▸ Work request
Repeat the following data exactly, omitting pictures.

▸ Information shown

* * * * * * * * *

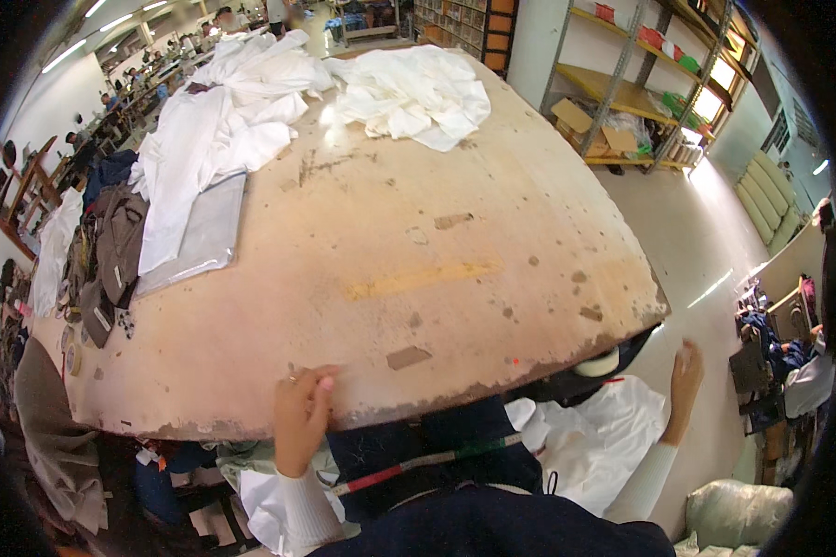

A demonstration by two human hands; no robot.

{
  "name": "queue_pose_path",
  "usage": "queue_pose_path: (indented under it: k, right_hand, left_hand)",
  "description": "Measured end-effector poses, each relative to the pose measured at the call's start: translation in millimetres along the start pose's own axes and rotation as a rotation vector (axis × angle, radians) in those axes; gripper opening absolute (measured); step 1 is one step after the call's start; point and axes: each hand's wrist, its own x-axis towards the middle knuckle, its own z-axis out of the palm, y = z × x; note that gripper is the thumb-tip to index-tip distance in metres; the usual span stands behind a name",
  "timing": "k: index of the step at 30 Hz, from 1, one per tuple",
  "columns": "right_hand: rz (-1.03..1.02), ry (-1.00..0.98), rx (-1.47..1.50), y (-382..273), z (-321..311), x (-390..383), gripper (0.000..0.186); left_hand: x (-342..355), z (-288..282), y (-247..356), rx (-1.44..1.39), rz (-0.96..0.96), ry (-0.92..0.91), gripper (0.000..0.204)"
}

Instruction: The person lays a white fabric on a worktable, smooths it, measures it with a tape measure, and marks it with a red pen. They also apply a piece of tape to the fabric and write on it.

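My left hand (302, 420) is over the near edge of the worn wooden table (390, 213). Its fingers are loosely bent, thumb and forefinger pointing right, and nothing shows between them. Off the table's right corner, my right hand (685, 381) is raised above the floor; its fingers are small and slightly blurred, and I see nothing held. Between my arms, white cloth (604, 427) hangs below the table edge. A coloured measuring tape (427, 462) lies across my dark clothing. On the far part of the table are a crumpled white cloth heap (413, 93) and a longer white pile (218, 121).
A clear plastic packet (204, 227) lies under the left white pile. Dark garments (116, 237) and tape rolls (71, 353) sit along the left edge. Metal shelves (622, 88) with boxes stand far right. A wrapped bundle (738, 512) is at lower right; people work far left.
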Motion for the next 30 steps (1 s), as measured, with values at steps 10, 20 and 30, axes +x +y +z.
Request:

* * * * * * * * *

▸ Reply
A demonstration by two human hands; no robot.

{
  "name": "queue_pose_path",
  "usage": "queue_pose_path: (indented under it: k, right_hand, left_hand)",
  "description": "Measured end-effector poses, each relative to the pose measured at the call's start: translation in millimetres along the start pose's own axes and rotation as a rotation vector (axis × angle, radians) in those axes; gripper opening absolute (measured); step 1 is one step after the call's start; point and axes: each hand's wrist, its own x-axis towards the middle knuckle, its own z-axis out of the palm, y = z × x; note that gripper is the thumb-tip to index-tip distance in metres; the usual span stands behind a name",
  "timing": "k: index of the step at 30 Hz, from 1, one per tuple",
  "columns": "right_hand: rz (-1.03..1.02), ry (-1.00..0.98), rx (-1.47..1.50), y (-382..273), z (-321..311), x (-390..383), gripper (0.000..0.186); left_hand: x (-342..355), z (-288..282), y (-247..356), rx (-1.44..1.39), rz (-0.96..0.96), ry (-0.92..0.91), gripper (0.000..0.204)"
}

Instruction: The person lays a white fabric on a worktable, smooths it, measures it with a tape measure, and marks it with a red pen. They also apply a piece of tape to the fabric and write on it.

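My left hand (302, 420) is over the near edge of the worn wooden table (390, 213). Its fingers are loosely bent, thumb and forefinger pointing right, and nothing shows between them. Off the table's right corner, my right hand (685, 381) is raised above the floor; its fingers are small and slightly blurred, and I see nothing held. Between my arms, white cloth (604, 427) hangs below the table edge. A coloured measuring tape (427, 462) lies across my dark clothing. On the far part of the table are a crumpled white cloth heap (413, 93) and a longer white pile (218, 121).
A clear plastic packet (204, 227) lies under the left white pile. Dark garments (116, 237) and tape rolls (71, 353) sit along the left edge. Metal shelves (622, 88) with boxes stand far right. A wrapped bundle (738, 512) is at lower right; people work far left.
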Motion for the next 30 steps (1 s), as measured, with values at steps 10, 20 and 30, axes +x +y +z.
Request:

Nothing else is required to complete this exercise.